## Data provided
※ ※ ※

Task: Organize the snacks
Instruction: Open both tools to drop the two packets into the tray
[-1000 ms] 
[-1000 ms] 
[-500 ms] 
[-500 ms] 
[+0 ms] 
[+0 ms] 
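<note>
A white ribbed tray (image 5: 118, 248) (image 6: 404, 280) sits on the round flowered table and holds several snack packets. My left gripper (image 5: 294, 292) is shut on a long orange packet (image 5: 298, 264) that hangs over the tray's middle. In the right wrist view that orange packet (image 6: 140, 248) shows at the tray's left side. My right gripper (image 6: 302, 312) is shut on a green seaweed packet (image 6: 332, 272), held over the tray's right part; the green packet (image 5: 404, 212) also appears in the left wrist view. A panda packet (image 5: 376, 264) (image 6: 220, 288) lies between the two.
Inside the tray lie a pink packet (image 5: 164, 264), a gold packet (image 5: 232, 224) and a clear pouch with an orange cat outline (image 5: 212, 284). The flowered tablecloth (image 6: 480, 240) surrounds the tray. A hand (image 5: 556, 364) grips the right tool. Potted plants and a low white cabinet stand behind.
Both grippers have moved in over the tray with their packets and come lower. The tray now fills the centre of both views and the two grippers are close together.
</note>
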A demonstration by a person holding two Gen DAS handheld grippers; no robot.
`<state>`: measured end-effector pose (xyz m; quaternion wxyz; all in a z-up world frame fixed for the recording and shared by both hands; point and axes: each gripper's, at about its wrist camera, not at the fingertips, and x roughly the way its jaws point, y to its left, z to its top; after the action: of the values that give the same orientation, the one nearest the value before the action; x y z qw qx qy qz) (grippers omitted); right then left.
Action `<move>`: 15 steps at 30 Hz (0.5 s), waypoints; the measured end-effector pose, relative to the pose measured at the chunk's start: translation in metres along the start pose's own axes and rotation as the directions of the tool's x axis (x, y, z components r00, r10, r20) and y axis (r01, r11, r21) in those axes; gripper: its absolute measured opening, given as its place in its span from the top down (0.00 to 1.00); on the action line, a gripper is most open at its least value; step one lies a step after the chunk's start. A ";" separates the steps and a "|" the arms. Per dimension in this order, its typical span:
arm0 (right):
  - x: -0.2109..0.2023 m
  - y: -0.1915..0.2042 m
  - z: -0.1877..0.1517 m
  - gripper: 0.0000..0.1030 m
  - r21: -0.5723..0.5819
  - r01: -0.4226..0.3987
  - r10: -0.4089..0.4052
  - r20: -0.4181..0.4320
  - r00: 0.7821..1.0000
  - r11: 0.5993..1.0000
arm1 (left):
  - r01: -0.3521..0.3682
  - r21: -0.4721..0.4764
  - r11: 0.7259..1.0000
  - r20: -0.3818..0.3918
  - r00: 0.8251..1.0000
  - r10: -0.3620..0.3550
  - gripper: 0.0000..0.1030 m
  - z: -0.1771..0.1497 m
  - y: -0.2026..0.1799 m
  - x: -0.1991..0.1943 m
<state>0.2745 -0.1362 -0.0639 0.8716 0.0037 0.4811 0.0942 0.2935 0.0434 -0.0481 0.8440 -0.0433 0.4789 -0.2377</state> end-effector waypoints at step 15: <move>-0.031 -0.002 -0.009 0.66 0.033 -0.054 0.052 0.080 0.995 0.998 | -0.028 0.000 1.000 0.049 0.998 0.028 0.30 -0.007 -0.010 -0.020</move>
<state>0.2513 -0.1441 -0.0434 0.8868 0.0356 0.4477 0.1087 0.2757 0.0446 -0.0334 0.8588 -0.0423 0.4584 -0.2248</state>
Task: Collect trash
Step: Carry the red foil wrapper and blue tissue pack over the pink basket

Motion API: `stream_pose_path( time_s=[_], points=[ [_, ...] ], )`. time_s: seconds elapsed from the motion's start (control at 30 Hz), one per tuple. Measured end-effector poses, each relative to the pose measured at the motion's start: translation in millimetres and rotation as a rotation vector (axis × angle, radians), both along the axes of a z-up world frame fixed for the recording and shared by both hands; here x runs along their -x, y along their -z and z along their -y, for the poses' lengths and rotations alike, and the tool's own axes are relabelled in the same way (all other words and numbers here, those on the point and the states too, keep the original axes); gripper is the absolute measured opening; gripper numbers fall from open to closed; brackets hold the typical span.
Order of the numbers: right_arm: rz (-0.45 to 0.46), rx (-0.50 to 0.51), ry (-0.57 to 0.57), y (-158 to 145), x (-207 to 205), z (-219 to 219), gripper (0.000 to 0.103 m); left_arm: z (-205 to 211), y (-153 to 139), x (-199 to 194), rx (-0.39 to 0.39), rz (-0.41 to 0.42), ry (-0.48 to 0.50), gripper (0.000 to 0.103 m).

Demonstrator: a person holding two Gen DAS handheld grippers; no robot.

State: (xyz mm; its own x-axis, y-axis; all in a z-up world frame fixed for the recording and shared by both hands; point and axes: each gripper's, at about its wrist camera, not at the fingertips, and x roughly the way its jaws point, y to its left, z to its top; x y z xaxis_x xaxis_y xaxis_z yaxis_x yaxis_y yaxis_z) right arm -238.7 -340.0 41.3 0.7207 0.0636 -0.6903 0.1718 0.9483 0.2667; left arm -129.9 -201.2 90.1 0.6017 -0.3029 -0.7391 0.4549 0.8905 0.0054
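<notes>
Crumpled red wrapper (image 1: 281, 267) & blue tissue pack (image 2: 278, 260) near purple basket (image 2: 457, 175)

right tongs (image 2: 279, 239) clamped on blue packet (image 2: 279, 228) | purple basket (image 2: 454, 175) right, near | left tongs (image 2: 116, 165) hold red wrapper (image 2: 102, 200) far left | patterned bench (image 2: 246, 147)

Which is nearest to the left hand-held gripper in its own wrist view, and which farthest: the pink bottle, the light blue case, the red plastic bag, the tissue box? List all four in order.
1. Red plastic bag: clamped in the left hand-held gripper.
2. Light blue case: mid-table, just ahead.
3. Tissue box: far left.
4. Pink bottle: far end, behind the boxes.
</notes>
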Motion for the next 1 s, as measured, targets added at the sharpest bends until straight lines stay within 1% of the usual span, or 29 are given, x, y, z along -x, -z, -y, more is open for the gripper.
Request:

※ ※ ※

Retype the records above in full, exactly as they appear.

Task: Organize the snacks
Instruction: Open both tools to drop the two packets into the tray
[-1000 ms] 
[-1000 ms] 
[-500 ms] 
[-500 ms] 
[+0 ms] 
[+0 ms] 
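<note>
A white ribbed tray (image 5: 118, 248) (image 6: 404, 280) sits on the round flowered table and holds several snack packets. My left gripper (image 5: 294, 292) is shut on a long orange packet (image 5: 298, 264) that hangs over the tray's middle. In the right wrist view that orange packet (image 6: 140, 248) shows at the tray's left side. My right gripper (image 6: 302, 312) is shut on a green seaweed packet (image 6: 332, 272), held over the tray's right part; the green packet (image 5: 404, 212) also appears in the left wrist view. A panda packet (image 5: 376, 264) (image 6: 220, 288) lies between the two.
Inside the tray lie a pink packet (image 5: 164, 264), a gold packet (image 5: 232, 224) and a clear pouch with an orange cat outline (image 5: 212, 284). The flowered tablecloth (image 6: 480, 240) surrounds the tray. A hand (image 5: 556, 364) grips the right tool. Potted plants and a low white cabinet stand behind.
Both grippers have moved in over the tray with their packets and come lower. The tray now fills the centre of both views and the two grippers are close together.
</note>
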A demonstration by a person holding two Gen DAS handheld grippers; no robot.
`<state>`: measured end-effector pose (xyz m; quaternion wxyz; all in a z-up world frame fixed for the recording and shared by both hands; point and axes: each gripper's, at about its wrist camera, not at the fingertips, and x roughly the way its jaws point, y to its left, z to its top; after the action: of the values that give the same orientation, the one nearest the value before the action; x y z qw qx qy qz) (grippers omitted); right then left.
Action `<move>`: 15 steps at 30 Hz (0.5 s), waypoints; the measured end-effector pose, relative to the pose measured at the chunk's start: translation in metres along the start pose's own axes and rotation as the directions of the tool's x axis (x, y, z components r00, r10, r20) and y axis (r01, r11, r21) in those axes; gripper: its absolute measured opening, given as its place in its span from the top down (0.00 to 1.00); on the action line, a gripper is most open at its least value; step one lies a step after the chunk's start. A ";" separates the steps and a "|" the arms. Per dimension in this order, its typical span:
arm0 (right):
  - x: -0.2109..0.2023 m
  - y: -0.1915..0.2042 m
  - z: -0.1877..0.1517 m
  - gripper: 0.0000..0.1030 m
  - r21: -0.5723..0.5819
  - r01: -0.4226..0.3987
  - r10: -0.4089..0.4052
  - r20: -0.4181..0.4320
  - r00: 0.7821..1.0000
  - r11: 0.5993..1.0000
arm1 (left):
  - r01: -0.3521..0.3682
  - r21: -0.4721..0.4764
  - r11: 0.7259..1.0000
  - r20: -0.3818..0.3918
  - r00: 0.8251..1.0000
  - r10: -0.3620..0.3550
  - gripper: 0.0000..0.1030 m
  - z: -0.1771..0.1497 m
  - y: -0.2026..0.1799 m
  - x: -0.1991..0.1943 m
<state>0.2745 -0.1362 -0.0639 0.8716 0.0037 0.4811 0.0942 0.2935 0.0434 -0.0481 0.8440 -0.0433 0.4789 -0.2377</state> end-effector waypoints at step 15: <move>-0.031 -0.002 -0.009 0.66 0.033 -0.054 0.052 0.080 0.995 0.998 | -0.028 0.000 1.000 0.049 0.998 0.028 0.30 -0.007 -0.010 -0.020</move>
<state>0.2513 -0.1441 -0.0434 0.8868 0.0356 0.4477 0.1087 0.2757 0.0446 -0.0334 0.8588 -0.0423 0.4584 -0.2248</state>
Task: Collect trash
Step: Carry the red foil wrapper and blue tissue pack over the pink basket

Motion API: `stream_pose_path( time_s=[_], points=[ [_, ...] ], )`. time_s: seconds elapsed from the motion's start (control at 30 Hz), one per tuple. Measured end-effector poses, each relative to the pose measured at the motion's start: translation in millimetres and rotation as a rotation vector (axis × angle, radians), both along the axes of a z-up world frame fixed for the recording and shared by both hands; here x runs along their -x, y along their -z and z along their -y, for the poses' lengths and rotations alike, and the tool's own axes are relabelled in the same way (all other words and numbers here, those on the point and the states too, keep the original axes); gripper is the absolute measured opening; gripper numbers fall from open to closed; brackets hold the typical span.
Order of the numbers: right_arm: rz (-0.45 to 0.46), rx (-0.50 to 0.51), ry (-0.57 to 0.57), y (-158 to 145), x (-207 to 205), z (-219 to 219), gripper (0.000 to 0.103 m); left_arm: z (-205 to 211), y (-153 to 139), x (-199 to 194), rx (-0.39 to 0.39), rz (-0.41 to 0.42), ry (-0.48 to 0.50), gripper (0.000 to 0.103 m).

Demonstrator: a person holding two Gen DAS handheld grippers; no robot.

State: (xyz mm; its own x-axis, y-axis; all in a z-up world frame fixed for the recording and shared by both hands; point and axes: each gripper's, at about its wrist camera, not at the fingertips, and x roughly the way its jaws point, y to its left, z to its top; x y z xaxis_x xaxis_y xaxis_z yaxis_x yaxis_y yaxis_z) right arm -238.7 -340.0 41.3 0.7207 0.0636 -0.6903 0.1718 0.9483 0.2667; left arm -129.9 -201.2 90.1 0.6017 -0.3029 -0.7391 0.4549 0.8905 0.0054
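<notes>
Crumpled red wrapper (image 1: 281, 267) & blue tissue pack (image 2: 278, 260) near purple basket (image 2: 457, 175)

right tongs (image 2: 279, 239) clamped on blue packet (image 2: 279, 228) | purple basket (image 2: 454, 175) right, near | left tongs (image 2: 116, 165) hold red wrapper (image 2: 102, 200) far left | patterned bench (image 2: 246, 147)

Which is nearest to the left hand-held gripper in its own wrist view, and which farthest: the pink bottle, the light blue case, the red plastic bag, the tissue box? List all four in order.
1. Red plastic bag: clamped in the left hand-held gripper.
2. Light blue case: mid-table, just ahead.
3. Tissue box: far left.
4. Pink bottle: far end, behind the boxes.
</notes>
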Motion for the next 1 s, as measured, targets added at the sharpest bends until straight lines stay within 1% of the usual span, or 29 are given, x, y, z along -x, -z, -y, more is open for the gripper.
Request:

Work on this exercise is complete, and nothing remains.